WHAT THE TASK ASKS
Only the lines from the opening of the material through the one containing "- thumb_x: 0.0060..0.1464" should be reproduced, each exactly as it stands.

[[ INPUT DATA open ]]

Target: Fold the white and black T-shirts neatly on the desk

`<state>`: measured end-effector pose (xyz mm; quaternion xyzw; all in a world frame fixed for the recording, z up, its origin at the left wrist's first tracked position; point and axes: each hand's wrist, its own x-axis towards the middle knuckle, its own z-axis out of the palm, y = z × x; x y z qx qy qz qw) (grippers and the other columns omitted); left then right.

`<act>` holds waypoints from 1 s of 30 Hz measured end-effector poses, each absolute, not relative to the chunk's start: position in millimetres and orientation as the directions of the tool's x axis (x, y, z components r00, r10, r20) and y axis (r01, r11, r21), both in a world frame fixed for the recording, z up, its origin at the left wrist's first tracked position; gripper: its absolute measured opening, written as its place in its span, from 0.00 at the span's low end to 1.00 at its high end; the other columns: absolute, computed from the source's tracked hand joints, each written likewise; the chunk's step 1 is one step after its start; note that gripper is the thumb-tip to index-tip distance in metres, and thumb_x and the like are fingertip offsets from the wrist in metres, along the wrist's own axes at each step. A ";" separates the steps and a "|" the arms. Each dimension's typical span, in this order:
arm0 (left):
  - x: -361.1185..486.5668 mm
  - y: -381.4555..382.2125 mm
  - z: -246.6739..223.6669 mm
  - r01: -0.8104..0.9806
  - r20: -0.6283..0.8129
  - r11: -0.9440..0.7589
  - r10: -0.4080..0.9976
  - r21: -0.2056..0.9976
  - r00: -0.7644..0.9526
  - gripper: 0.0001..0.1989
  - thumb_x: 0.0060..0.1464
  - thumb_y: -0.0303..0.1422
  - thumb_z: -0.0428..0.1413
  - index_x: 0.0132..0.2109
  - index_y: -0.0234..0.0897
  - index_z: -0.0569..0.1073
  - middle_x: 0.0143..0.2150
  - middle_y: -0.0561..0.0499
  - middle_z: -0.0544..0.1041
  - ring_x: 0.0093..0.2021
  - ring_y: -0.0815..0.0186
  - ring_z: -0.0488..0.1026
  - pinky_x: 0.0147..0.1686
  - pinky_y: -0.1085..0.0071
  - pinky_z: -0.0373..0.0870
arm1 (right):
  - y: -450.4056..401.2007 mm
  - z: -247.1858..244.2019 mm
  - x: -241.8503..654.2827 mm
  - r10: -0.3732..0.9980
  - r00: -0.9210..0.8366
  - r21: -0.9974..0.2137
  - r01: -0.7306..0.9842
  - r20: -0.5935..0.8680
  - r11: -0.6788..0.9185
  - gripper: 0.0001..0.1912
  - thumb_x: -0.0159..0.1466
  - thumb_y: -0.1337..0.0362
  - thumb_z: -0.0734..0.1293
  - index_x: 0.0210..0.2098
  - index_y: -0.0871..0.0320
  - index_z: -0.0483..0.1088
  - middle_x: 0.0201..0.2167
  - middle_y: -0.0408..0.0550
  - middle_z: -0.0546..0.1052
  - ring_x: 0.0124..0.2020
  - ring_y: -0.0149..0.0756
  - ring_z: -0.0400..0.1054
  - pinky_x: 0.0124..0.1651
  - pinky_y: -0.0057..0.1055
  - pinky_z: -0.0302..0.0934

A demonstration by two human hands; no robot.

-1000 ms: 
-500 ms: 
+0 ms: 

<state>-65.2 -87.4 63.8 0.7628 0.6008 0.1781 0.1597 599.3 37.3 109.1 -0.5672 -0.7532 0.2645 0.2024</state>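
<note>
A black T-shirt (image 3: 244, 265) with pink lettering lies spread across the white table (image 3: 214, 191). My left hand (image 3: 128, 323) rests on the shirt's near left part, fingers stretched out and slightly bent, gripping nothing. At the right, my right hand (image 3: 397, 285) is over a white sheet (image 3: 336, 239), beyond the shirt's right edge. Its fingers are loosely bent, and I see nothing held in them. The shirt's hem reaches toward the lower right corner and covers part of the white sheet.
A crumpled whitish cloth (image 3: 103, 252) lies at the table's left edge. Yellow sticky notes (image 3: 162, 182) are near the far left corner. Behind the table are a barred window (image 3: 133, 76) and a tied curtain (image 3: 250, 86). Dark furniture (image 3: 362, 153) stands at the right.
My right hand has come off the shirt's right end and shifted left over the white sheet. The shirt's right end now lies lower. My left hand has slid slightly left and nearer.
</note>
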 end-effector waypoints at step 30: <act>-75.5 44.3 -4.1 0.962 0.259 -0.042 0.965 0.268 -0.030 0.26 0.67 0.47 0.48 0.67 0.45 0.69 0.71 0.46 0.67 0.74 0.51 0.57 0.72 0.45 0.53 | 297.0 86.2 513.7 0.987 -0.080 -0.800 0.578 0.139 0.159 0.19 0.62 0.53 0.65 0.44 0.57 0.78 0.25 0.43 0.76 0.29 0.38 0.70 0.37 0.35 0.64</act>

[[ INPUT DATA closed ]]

ANSWER SPACE
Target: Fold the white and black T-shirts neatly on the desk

`<state>`: measured end-effector pose (xyz mm; quaternion xyzw; all in a world frame fixed for the recording, z up, its origin at the left wrist's first tracked position; point and axes: each hand's wrist, its own x-axis towards the middle knuckle, its own z-axis out of the palm, y = z × x; x y z qx qy qz qw) (grippers and the other columns omitted); left then right.

`<act>` holds waypoints from 1 s of 30 Hz measured end-effector poses, each absolute, not relative to the chunk's start: position in millimetres and orientation as the directions of the tool's x axis (x, y, z components r00, r10, r20) and y axis (r01, r11, r21), both in a world frame fixed for the recording, z up, its origin at the left wrist's first tracked position; gripper: its absolute measured opening, written as its place in its span, from 0.00 at the span's low end to 1.00 at its high end; the other columns: absolute, computed from the source's tracked hand joints, each written likewise; the chunk's step 1 is one step after its start; note that gripper is the thumb-tip to index-tip distance in metres, and thumb_x and the like are fingertip offsets from the wrist in metres, along the wrist's own axes at each step. A ";" separates the steps and a "|" the arms. Each dimension's typical span, in this order:
arm0 (left):
  - x: -361.1185..486.5668 mm
  - y: -381.4555..382.2125 mm
  - z: -246.6739..223.6669 mm
  - r01: -0.8104..0.9806
  - r20: -0.6283..0.8129
  - r11: -0.9440..0.7589
  - r10: -0.4080..0.9976
  - r21: -0.2056..0.9976
  - r00: -0.7644..0.9526
  - gripper: 0.0001..0.1989
  - thumb_x: 0.0060..0.1464

Nothing else is needed to complete the exercise.